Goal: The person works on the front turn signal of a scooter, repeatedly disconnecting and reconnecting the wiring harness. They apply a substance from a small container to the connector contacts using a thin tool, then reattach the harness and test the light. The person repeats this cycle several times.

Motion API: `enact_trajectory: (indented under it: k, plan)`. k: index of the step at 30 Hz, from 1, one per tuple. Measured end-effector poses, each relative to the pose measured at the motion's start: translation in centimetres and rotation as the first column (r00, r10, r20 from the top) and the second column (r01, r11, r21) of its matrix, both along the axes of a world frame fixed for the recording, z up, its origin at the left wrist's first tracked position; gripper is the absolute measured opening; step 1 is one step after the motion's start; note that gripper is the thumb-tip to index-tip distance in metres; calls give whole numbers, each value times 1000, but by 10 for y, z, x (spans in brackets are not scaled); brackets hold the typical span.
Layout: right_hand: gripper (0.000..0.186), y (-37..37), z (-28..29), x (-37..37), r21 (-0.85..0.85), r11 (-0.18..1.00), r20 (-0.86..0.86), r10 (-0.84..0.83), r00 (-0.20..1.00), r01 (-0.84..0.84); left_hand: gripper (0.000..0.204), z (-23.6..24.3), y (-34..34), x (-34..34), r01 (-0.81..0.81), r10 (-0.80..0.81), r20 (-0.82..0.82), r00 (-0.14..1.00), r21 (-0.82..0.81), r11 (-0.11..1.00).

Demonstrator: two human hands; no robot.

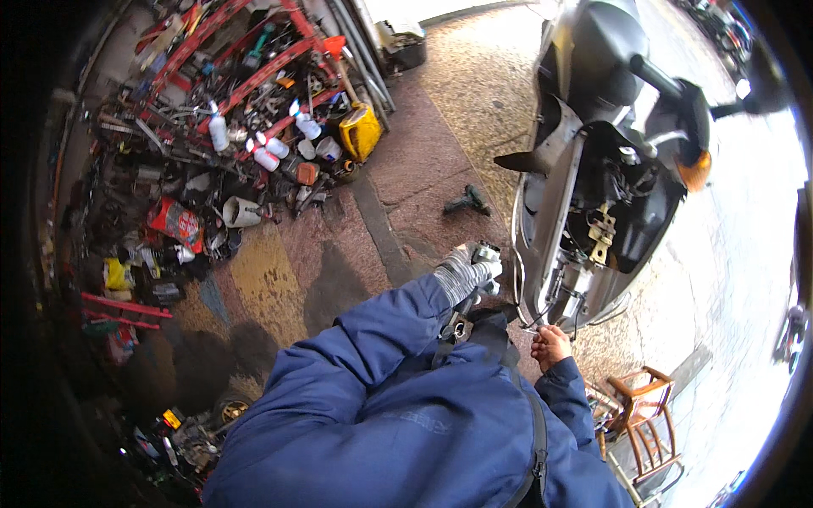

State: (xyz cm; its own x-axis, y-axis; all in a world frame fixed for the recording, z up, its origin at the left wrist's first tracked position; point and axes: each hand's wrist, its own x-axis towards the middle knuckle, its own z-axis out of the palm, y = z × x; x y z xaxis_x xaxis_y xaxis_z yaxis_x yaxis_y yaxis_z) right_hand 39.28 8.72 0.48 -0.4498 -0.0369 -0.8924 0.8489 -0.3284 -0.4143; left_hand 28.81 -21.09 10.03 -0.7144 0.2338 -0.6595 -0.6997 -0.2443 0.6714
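The person's left hand (464,273), in a grey knit glove, is closing around a small metal part (485,253) just beside the open front of the scooter (584,195); it is looking hard, stiff and rather light, best gripped around its body. Its long axis I cannot tell, as the part is too small. The bare right hand (550,345) is curling loosely near the lower edge of the scooter, pinching perhaps something thin, but this is not clear.

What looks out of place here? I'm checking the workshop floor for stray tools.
A dark green power tool lies alone on the paving, apart from the cluttered rack. The scooter has its front panel off, wiring exposed. The gloved left hand holds a small metal part.
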Motion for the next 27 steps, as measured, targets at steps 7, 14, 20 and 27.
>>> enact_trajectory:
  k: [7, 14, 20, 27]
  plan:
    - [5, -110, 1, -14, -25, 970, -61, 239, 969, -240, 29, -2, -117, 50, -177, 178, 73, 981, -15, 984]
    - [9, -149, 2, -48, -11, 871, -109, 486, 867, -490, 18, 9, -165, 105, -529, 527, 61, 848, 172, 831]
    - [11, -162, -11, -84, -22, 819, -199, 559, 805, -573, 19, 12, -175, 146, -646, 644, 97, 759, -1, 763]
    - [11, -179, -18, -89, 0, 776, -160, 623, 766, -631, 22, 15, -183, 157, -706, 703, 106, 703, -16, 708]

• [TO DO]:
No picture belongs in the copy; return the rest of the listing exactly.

• [EXERCISE ANSWER]:
Goal: The person works on the front turn signal of a scooter, repeatedly disconnecting and reconnecting the wiring harness. They apply a substance from a small container to the connector contacts using a thin tool, then reattach the harness and test the light. The person repeats this cycle several times.

Motion API: `enact_trajectory: (indented under it: k, plan)`. k: index of the step at 30 Hz, from 1, one per tuple. Measured end-effector poses, each relative to the pose measured at the motion's start: translation in centimetres and rotation as the first column (r00, r10, r20 from the top) and the second column (r01, r11, r21) of its matrix, both along the axes of a world frame fixed for the recording, z up, its origin at the left wrist's first tracked position; gripper is the absolute measured opening; step 1 is one step after the motion's start; note that gripper is the thumb-tip to index-tip distance in metres; calls give whole numbers, each value times 1000, but by 10 for y, z, x (spans in brackets are not scaled); brackets hold the typical span.
Layout: right_hand: gripper (0.000..0.186), y (-37..37), z (-28..29), x (-37..37), r21 (-0.85..0.85), r11 (-0.18..1.00), r20 (-0.86..0.86), r10 (-0.84..0.83), r00 (-0.20..1.00), r01 (-0.84..0.84); left_hand: gripper (0.000..0.204), z (-23.6..24.3), y (-34..34), x (-34..34), r01 (-0.81..0.81), r10 (-0.80..0.81), r20 (-0.82..0.82), r00 (-0.14..1.00), r21 (-0.82..0.81), r11 (-0.11..1.00).

Demonstrator: two human hands; no robot.


State: (xyz cm; its own x-axis, y-axis; all in a world frame fixed for the recording, z up, its origin at the left wrist's first tracked position; point and axes: each hand's wrist, its own x-axis towards the middle knuckle, its own z-axis out of the palm, y = z × x; x y z xaxis_x xaxis_y xaxis_z yaxis_x yaxis_y yaxis_z) right_hand 39.28 8.72 0.48 -0.4498 -0.0369 -0.8924 0.8489 -0.3284 -0.4143; left_hand 28.81 -21.09 10.03 -0.7144 0.2338 -0.6595 -0.6997 -0.2443 0.6714
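The person's left hand (464,273), in a grey knit glove, is closing around a small metal part (485,253) just beside the open front of the scooter (584,195); it is looking hard, stiff and rather light, best gripped around its body. Its long axis I cannot tell, as the part is too small. The bare right hand (550,345) is curling loosely near the lower edge of the scooter, pinching perhaps something thin, but this is not clear.

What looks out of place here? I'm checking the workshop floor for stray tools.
A dark green power tool lies alone on the paving, apart from the cluttered rack. The scooter has its front panel off, wiring exposed. The gloved left hand holds a small metal part.
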Motion for the next 27 steps, as measured, targets at steps 7, 14, 20 and 27.
>>> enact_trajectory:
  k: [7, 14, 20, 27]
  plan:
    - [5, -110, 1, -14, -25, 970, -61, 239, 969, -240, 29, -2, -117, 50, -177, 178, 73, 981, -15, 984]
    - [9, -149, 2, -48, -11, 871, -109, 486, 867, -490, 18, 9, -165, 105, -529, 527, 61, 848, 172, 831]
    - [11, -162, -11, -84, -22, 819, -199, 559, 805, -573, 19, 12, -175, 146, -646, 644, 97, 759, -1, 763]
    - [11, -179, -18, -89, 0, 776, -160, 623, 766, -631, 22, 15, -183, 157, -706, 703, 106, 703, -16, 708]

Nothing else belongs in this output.